Long reads

Five Predictions for the use of AI in Fintech

Adam Lieberman

Adam Lieberman

Chief AI Officer, Finastra

In the year ahead, organisations across financial services will be turning to the technologies that can deliver the most value in a short amount of time. Inevitably, AI and machine learning, and a focus on harnessing data, will be key to bolstering business strategies and enabling new areas of growth. There are, however, immediate challenges that must be overcome following the disruption brought about by the coronavirus crisis, as well as key problems data scientists must seek to address to ensure AI continues to deliver on its promise. Here’s my five predictions for the year ahead:

Retraining models for the post-pandemic world: The pandemic has had a catastrophic effect on many businesses and individuals. Now, more than ever, access to finance is vital for so many. The viability of credit firms depends on the ability to lend. Many today employ models that automate decisions, but no financial model could have predicted the black swan event brought about by the Covid-19 pandemic. Existing models will require retraining and updating to reflect the current economic context, thereby ensuring sustainable lending.

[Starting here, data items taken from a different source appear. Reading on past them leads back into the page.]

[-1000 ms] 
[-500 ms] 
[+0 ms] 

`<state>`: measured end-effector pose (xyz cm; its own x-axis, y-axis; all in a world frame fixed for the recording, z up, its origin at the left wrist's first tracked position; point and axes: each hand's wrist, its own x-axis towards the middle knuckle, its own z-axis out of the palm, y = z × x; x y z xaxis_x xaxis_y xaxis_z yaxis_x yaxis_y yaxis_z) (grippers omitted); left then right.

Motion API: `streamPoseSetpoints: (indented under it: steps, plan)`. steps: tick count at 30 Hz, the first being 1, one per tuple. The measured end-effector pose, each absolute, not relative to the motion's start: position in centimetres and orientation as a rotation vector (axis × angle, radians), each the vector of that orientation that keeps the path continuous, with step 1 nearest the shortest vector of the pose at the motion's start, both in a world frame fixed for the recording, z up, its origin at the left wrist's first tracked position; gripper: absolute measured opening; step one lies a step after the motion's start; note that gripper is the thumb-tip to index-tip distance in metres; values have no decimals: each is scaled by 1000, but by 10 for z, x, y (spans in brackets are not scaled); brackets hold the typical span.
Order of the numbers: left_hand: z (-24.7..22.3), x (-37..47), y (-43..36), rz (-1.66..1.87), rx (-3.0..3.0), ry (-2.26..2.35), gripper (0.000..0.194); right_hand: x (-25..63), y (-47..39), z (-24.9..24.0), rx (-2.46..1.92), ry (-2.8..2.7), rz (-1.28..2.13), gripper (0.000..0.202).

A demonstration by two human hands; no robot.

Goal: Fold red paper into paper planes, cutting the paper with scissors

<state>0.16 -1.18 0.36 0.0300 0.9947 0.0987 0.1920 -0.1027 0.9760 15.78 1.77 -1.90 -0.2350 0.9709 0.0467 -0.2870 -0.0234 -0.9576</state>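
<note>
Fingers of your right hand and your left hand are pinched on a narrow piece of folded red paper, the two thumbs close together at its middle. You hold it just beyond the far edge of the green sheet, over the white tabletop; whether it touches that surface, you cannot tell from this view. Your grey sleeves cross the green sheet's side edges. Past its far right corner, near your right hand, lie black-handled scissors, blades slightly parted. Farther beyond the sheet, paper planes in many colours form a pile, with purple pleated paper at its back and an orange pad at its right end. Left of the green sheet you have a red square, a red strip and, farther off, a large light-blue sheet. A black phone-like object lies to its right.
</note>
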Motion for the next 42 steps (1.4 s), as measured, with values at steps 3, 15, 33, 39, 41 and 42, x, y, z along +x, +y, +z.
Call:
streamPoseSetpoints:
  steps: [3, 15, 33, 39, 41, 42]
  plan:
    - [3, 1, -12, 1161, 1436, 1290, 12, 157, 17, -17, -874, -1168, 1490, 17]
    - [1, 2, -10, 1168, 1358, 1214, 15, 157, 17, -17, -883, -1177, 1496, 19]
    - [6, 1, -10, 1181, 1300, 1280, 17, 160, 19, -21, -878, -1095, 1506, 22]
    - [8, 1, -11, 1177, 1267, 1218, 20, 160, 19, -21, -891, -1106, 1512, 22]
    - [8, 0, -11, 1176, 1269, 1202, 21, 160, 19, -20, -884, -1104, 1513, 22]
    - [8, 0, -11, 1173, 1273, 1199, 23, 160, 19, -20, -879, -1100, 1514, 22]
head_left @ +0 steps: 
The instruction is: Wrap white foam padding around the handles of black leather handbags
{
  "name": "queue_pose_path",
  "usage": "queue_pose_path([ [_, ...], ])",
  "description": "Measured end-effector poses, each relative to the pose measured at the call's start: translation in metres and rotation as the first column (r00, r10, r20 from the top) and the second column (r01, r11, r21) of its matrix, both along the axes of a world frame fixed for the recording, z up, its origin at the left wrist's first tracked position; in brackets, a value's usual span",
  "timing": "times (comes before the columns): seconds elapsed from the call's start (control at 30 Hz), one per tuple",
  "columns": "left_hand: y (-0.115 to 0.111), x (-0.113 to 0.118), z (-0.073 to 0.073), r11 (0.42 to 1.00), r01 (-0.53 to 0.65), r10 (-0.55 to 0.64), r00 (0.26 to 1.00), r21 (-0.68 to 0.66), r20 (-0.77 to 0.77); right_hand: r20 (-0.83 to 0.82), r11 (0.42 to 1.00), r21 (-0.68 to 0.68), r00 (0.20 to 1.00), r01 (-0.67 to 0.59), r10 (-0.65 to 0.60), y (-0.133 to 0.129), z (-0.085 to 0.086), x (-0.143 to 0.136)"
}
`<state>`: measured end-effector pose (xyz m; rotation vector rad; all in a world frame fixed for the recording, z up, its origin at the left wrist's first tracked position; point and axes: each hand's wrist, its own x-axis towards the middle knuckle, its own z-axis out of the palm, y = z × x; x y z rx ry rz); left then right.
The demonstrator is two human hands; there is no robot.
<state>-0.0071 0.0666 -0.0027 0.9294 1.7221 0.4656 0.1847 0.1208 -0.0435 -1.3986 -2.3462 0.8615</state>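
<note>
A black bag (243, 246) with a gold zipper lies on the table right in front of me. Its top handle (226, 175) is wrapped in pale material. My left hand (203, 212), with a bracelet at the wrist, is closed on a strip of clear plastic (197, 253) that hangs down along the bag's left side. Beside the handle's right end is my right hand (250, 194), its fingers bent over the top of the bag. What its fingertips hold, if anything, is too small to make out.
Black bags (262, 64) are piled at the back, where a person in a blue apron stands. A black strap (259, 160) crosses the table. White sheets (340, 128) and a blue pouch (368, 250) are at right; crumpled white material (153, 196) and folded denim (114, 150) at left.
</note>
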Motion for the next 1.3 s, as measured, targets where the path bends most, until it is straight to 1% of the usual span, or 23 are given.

Increased usage of synthetic data: Financial services firms have one eternal problem when it comes to data: there’s never enough. AI and machine learning models depend on large amounts of good quality data, but so much financial data is not readily usable, owing to data sensitivities and regulations. The solution that I am seeing take off at the moment is the use of synthetic data. Third-party organisations that specialise in creating synthetic data from real datasets are the beginning of a new data boom that will positively affect the maturity of models across the financial services ecosystem, improving data-driven decision-making and accelerating innovation.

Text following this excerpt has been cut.